▶ Activity: Filter the entries below, keeping only lines with "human".

▶ Records for processing:
=== Begin Enclosure ===

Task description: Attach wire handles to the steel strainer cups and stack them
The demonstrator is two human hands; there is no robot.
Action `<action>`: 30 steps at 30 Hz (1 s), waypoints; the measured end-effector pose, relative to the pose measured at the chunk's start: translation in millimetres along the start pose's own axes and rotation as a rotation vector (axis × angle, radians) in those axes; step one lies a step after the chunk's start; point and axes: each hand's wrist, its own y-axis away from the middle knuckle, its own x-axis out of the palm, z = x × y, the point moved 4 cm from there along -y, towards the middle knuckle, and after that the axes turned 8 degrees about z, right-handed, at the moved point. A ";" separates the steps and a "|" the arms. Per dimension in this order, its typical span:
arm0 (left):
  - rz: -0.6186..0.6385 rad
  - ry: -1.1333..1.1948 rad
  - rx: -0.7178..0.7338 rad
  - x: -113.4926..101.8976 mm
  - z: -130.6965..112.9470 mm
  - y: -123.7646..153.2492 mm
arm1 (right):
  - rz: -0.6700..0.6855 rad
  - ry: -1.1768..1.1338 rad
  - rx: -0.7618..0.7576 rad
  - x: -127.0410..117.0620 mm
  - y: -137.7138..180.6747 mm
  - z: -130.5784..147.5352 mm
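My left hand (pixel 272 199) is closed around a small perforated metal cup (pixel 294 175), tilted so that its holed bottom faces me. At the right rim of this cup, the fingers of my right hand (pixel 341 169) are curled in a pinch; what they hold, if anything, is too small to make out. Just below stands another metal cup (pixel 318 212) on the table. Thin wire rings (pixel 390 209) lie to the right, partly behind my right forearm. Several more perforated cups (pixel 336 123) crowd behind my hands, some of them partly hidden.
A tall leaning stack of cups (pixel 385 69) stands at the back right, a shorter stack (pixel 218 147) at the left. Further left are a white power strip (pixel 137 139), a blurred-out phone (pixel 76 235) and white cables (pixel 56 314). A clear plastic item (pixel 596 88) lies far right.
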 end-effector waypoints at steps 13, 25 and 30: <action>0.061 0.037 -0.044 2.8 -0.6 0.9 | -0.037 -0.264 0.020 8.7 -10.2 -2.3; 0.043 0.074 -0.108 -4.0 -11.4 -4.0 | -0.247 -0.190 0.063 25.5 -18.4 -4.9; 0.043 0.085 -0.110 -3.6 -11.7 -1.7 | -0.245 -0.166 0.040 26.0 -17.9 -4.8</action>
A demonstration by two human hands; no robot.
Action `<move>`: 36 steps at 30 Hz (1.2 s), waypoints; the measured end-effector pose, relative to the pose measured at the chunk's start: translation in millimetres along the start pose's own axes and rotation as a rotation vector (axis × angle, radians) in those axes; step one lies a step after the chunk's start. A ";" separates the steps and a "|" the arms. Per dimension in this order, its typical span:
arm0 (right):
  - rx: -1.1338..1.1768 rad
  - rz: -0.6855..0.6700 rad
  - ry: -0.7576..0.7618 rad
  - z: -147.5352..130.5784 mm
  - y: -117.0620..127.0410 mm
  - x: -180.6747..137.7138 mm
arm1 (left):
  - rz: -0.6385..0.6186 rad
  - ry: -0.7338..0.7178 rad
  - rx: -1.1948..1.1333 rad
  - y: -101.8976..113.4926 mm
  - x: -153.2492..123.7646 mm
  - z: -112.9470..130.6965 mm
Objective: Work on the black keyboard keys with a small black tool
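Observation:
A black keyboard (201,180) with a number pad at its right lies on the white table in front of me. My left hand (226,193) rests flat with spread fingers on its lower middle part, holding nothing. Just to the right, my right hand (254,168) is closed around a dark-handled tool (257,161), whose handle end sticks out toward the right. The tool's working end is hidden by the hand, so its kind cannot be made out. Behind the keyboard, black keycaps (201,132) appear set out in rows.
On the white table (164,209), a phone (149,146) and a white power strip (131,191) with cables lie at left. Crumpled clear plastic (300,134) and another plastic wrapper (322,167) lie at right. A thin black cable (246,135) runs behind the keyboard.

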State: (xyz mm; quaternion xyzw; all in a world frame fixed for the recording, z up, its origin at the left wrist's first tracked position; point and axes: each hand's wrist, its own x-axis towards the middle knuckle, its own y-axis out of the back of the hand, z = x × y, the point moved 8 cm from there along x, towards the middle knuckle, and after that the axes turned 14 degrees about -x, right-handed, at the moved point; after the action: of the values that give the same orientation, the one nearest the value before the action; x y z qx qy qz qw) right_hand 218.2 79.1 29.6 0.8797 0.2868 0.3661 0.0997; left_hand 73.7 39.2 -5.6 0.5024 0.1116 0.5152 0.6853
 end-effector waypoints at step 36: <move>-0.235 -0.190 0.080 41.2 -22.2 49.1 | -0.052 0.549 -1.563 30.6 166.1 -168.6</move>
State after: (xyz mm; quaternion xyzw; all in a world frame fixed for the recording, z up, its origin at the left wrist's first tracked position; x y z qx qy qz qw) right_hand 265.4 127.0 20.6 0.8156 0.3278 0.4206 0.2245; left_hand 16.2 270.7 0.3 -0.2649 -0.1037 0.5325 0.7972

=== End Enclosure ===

▶ Output below:
The demonstrator is two human hands; there is no robot.
A demonstration by two human hands; no robot.

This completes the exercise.